» **Given records**:
§

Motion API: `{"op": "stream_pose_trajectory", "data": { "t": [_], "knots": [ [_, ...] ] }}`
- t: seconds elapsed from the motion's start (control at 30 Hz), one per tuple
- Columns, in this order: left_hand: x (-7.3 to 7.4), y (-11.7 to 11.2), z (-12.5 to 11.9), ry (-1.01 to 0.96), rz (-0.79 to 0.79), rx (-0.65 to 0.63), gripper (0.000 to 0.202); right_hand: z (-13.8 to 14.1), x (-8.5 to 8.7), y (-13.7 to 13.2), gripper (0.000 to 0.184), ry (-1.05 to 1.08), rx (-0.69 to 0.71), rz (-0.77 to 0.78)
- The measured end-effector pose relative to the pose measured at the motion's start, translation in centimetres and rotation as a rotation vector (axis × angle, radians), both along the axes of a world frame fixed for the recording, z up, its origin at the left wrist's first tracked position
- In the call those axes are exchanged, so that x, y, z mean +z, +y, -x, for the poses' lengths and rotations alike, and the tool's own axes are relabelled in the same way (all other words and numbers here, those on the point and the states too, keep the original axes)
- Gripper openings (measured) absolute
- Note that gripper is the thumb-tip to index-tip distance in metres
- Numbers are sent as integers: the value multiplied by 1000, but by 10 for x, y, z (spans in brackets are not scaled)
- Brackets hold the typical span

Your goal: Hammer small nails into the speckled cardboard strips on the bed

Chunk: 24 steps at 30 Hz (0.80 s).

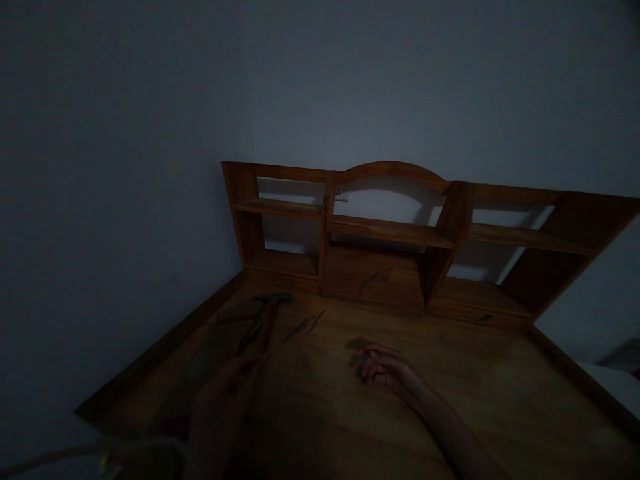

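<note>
The scene is very dark. My left hand [227, 393] is closed round the wooden handle of a hammer [267, 308], whose metal head points toward the shelf unit. My right hand [383, 367] rests on the wooden board [500, 393], fingers curled and close together, pressed down on the surface; whether something small is under them I cannot make out. Both hands are over the middle of the board, the hammer to the left of the right hand.
A wooden shelf unit [390, 230] with several open compartments stands at the board's far edge against a pale wall. A couple of thin dark items, maybe nails [305, 325], lie near the hammer head. Raised wooden rails run along both sides of the board.
</note>
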<state>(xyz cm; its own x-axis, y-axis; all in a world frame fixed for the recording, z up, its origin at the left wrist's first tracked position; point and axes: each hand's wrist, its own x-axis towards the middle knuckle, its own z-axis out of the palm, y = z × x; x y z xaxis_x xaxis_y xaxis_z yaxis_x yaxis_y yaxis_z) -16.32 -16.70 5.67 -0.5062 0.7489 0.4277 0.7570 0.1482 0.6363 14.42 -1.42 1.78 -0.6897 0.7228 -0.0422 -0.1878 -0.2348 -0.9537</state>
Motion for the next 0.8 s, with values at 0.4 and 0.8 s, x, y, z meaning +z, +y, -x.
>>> {"op": "stream_pose_trajectory", "data": {
  "t": [0.4,0.8],
  "knots": [
    [-69,-7,2,318,55,-167,59,-1,0,1,26,-27,12,2],
    [-58,2,0,361,237,-34,45,0,-7,-1,28,-37,-58,-18]
  ]
}}
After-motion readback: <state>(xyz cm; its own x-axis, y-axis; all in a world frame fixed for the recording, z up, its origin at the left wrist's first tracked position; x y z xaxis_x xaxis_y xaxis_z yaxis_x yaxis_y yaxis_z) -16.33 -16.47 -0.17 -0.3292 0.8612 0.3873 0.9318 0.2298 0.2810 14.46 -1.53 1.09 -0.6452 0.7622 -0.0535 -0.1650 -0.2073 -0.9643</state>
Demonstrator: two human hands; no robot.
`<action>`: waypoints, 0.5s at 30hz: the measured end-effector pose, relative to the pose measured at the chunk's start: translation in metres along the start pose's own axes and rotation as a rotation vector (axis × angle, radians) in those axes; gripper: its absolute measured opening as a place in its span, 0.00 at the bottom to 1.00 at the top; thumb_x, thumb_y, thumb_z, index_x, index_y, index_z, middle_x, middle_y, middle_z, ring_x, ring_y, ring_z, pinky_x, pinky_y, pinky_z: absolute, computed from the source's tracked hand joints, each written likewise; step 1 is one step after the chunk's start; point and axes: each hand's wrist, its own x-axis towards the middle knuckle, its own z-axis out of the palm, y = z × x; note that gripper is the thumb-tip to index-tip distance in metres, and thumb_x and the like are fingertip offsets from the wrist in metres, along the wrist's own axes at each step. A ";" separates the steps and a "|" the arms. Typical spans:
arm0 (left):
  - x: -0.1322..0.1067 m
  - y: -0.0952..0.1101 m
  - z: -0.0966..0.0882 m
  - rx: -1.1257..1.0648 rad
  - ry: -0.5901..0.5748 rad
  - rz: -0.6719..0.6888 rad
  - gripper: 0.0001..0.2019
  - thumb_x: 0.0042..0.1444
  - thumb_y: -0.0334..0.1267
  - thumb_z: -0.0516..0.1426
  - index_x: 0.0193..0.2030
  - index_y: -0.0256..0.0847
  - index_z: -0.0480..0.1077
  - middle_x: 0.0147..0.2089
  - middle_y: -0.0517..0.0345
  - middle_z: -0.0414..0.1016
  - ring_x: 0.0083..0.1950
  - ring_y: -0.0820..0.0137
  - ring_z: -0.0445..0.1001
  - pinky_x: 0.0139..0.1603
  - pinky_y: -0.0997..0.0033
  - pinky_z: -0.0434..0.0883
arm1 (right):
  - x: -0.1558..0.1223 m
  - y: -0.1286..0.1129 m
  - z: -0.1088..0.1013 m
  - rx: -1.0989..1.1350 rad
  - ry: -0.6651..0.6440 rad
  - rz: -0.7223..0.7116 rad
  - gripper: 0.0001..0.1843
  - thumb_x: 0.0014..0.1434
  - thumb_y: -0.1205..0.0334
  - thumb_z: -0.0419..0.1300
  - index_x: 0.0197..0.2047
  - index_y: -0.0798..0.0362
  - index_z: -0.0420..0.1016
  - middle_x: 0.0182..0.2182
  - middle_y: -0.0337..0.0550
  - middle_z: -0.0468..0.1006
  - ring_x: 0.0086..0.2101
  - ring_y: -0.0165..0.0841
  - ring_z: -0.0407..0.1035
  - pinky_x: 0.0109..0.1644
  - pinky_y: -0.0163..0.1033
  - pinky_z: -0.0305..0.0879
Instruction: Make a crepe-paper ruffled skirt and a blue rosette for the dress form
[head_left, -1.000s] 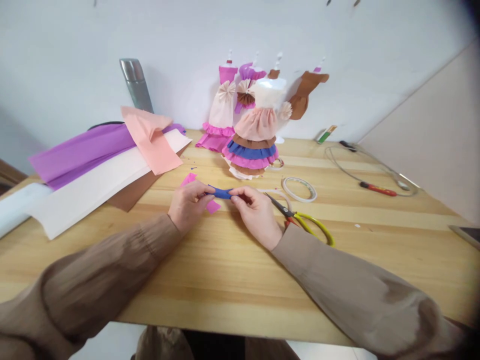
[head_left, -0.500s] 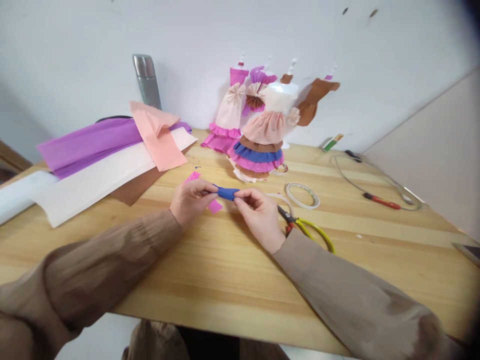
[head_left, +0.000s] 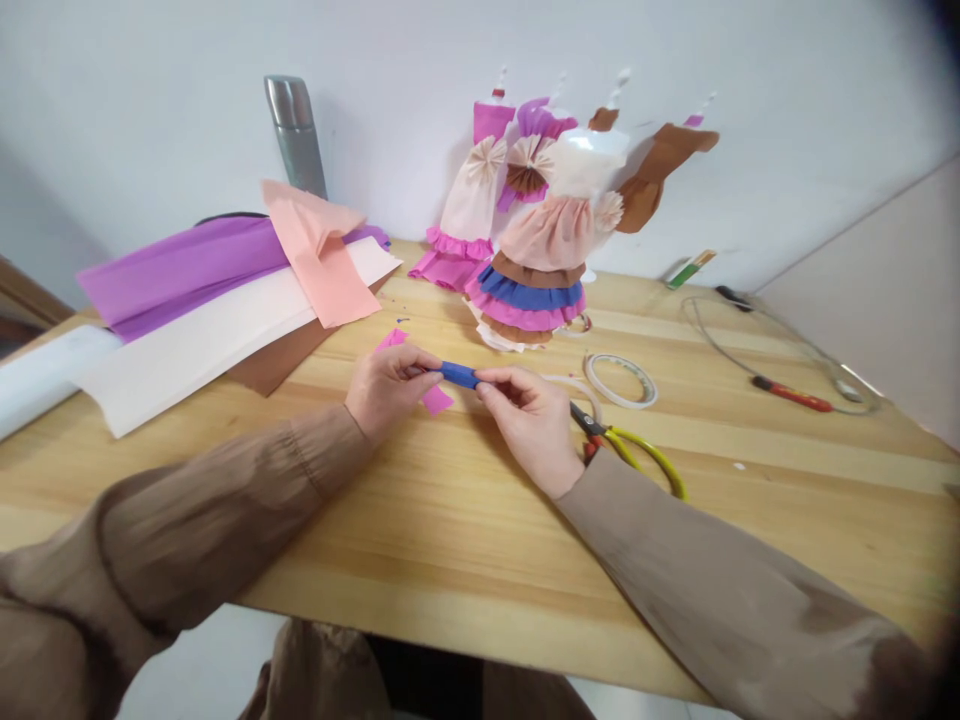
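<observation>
A narrow folded strip of blue crepe paper point(head_left: 459, 375) is stretched between my two hands just above the table. My left hand point(head_left: 390, 388) pinches its left end with thumb and fingers. On the other end, my right hand point(head_left: 531, 418) is closed in a similar pinch. A pink paper strip point(head_left: 437, 400) lies under and behind my left hand, partly hidden by it. Close to my right wrist are scissors point(head_left: 645, 455) with yellow handles, partly covered by the sleeve. Two tape rolls, one of them a white ring point(head_left: 621, 381), lie behind them.
Several small dress forms in paper dresses, one with a tiered ruffled skirt point(head_left: 529, 290), stand against the wall. Purple paper point(head_left: 180, 270), white and peach sheets lie at left before a steel flask point(head_left: 295, 140). A red-handled tool with a cable point(head_left: 795, 395) lies at right.
The camera view has shifted slightly, so the surroundings sit higher and the right side further right. The blue strip is still held at both ends and now looks narrower and flatter.
</observation>
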 end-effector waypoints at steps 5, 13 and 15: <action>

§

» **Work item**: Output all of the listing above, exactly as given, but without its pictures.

» **Exercise answer**:
Motion API: `{"op": "stream_pose_trajectory", "data": { "t": [_], "knots": [ [_, ...] ] }}`
- t: seconds elapsed from the motion's start (control at 30 Hz), one per tuple
- Columns, in this order: left_hand: x (-7.3 to 7.4), y (-11.7 to 11.2), z (-12.5 to 11.9), ry (-1.01 to 0.96), rz (-0.79 to 0.79), rx (-0.65 to 0.63), gripper (0.000 to 0.202); right_hand: z (-13.8 to 14.1), x (-8.5 to 8.7), y (-13.7 to 13.2), gripper (0.000 to 0.184), ry (-1.05 to 1.08), rx (-0.69 to 0.71), rz (-0.77 to 0.78)
- The measured end-effector pose relative to the pose measured at the motion's start, translation in centimetres and rotation as a rotation vector (axis × angle, radians), both along the axes of a world frame fixed for the recording, z up, its origin at the left wrist's first tracked position
- In the call those axes are exchanged, so that x, y, z mean +z, +y, -x, for the poses' lengths and rotations alike, and the tool's own axes are relabelled in the same way (all other words and numbers here, those on the point and the states too, keep the original axes)
- Gripper openings (measured) absolute
- Note that gripper is the thumb-tip to index-tip distance in metres
- Numbers are sent as integers: the value multiplied by 1000, but by 10 for x, y, z (spans in brackets are not scaled)
- Brackets hold the typical span

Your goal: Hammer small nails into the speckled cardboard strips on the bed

Chunk: 24 steps at 30 Hz (0.80 s).


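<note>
The scene is very dark. My left hand [227, 393] is closed round the wooden handle of a hammer [267, 308], whose metal head points toward the shelf unit. My right hand [383, 367] rests on the wooden board [500, 393], fingers curled and close together, pressed down on the surface; whether something small is under them I cannot make out. Both hands are over the middle of the board, the hammer to the left of the right hand.
A wooden shelf unit [390, 230] with several open compartments stands at the board's far edge against a pale wall. A couple of thin dark items, maybe nails [305, 325], lie near the hammer head. Raised wooden rails run along both sides of the board.
</note>
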<state>(xyz cm; its own x-axis, y-axis; all in a world frame fixed for the recording, z up, its origin at the left wrist's first tracked position; point and axes: each hand's wrist, its own x-axis towards the middle knuckle, its own z-axis out of the palm, y = z × x; x y z xaxis_x xaxis_y xaxis_z yaxis_x yaxis_y yaxis_z) -16.32 -16.70 5.67 -0.5062 0.7489 0.4277 0.7570 0.1482 0.6363 14.42 -1.42 1.78 -0.6897 0.7228 -0.0422 -0.1878 -0.2348 -0.9537</state>
Motion for the next 0.8 s, with values at 0.4 and 0.8 s, x, y, z meaning +z, +y, -x.
>>> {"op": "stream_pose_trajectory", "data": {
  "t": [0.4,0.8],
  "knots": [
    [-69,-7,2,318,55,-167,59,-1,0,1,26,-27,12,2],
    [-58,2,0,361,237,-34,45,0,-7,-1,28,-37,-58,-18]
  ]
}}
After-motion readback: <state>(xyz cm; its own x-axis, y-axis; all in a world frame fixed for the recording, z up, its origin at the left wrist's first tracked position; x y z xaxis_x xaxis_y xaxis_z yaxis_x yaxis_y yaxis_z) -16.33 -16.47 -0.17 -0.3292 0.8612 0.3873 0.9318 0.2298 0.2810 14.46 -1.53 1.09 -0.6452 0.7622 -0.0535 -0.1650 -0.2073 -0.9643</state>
Demonstrator: two human hands; no robot.
`<action>`: waypoints, 0.5s at 30hz: the measured end-effector pose, relative to the pose measured at the chunk's start: translation in metres along the start pose's own axes and rotation as a rotation vector (axis × angle, radians) in those axes; gripper: its absolute measured opening as a place in its span, 0.00 at the bottom to 1.00 at the top; thumb_x, thumb_y, thumb_z, index_x, index_y, index_z, middle_x, middle_y, middle_z, ring_x, ring_y, ring_z, pinky_x, pinky_y, pinky_z: absolute, computed from the source's tracked hand joints, each written likewise; step 1 is one step after the chunk's start; point and axes: each hand's wrist, its own x-axis towards the middle knuckle, its own z-axis out of the palm, y = z × x; note that gripper is the thumb-tip to index-tip distance in metres, and thumb_x and the like are fingertip offsets from the wrist in metres, along the wrist's own axes at each step. A ";" separates the steps and a "|" the arms. Typical spans:
arm0 (left):
  - x: -0.1322..0.1067 m
  - y: -0.0952..0.1101 m
  - z: -0.0966..0.0882 m
  - rx: -1.1257..1.0648 rad
  - ry: -0.5901..0.5748 rad
  - rz: -0.6719..0.6888 rad
  - gripper: 0.0001..0.2019
  - thumb_x: 0.0042..0.1444
  - thumb_y: -0.0334..0.1267
  - thumb_z: -0.0516..0.1426
  - index_x: 0.0193..0.2030
  - index_y: -0.0256..0.0847
  - index_z: -0.0480..0.1077
  - middle_x: 0.0147..0.2089
  - middle_y: -0.0517..0.0345
  - middle_z: -0.0414..0.1016
  - ring_x: 0.0083..0.1950
  - ring_y: -0.0820..0.0137
  - ring_z: -0.0445..0.1001
  - pinky_x: 0.0139..0.1603
  - pinky_y: -0.0997..0.0033
  - pinky_z: -0.0434..0.0883
arm1 (right):
  - x: -0.1558..0.1223 m
  - y: -0.1286..0.1129 m
  - z: -0.1088..0.1013 m
  - rx: -1.0989..1.1350 rad
  - ry: -0.6651..0.6440 rad
  - rz: -0.7223..0.7116 rad
  - gripper: 0.0001..0.1843
  - thumb_x: 0.0014..0.1434
  - thumb_y: -0.1205..0.0334
  - thumb_z: -0.0419..0.1300
  - index_x: 0.0197..0.2047
  - index_y: -0.0798..0.0362
  - index_z: -0.0420..0.1016
  - middle_x: 0.0182..0.2182
  - middle_y: -0.0337..0.0550
  - middle_z: -0.0468..0.1006
  - ring_x: 0.0086..0.2101
  - ring_y: -0.0165..0.0841
  - ring_z: -0.0407..0.1035
  - pinky_x: 0.0109..0.1644
  - pinky_y: -0.0163..0.1033
  - pinky_z: -0.0305..0.0879
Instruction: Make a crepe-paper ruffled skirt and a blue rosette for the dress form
[head_left, -1.000s] 
[head_left, -0.500s] 
[head_left, +0.000s] 
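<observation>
A narrow folded strip of blue crepe paper point(head_left: 459, 375) is stretched between my two hands just above the table. My left hand point(head_left: 390, 388) pinches its left end with thumb and fingers. On the other end, my right hand point(head_left: 531, 418) is closed in a similar pinch. A pink paper strip point(head_left: 437, 400) lies under and behind my left hand, partly hidden by it. Close to my right wrist are scissors point(head_left: 645, 455) with yellow handles, partly covered by the sleeve. Two tape rolls, one of them a white ring point(head_left: 621, 381), lie behind them.
Several small dress forms in paper dresses, one with a tiered ruffled skirt point(head_left: 529, 290), stand against the wall. Purple paper point(head_left: 180, 270), white and peach sheets lie at left before a steel flask point(head_left: 295, 140). A red-handled tool with a cable point(head_left: 795, 395) lies at right.
The camera view has shifted slightly, so the surroundings sit higher and the right side further right. The blue strip is still held at both ends and now looks narrower and flatter.
</observation>
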 end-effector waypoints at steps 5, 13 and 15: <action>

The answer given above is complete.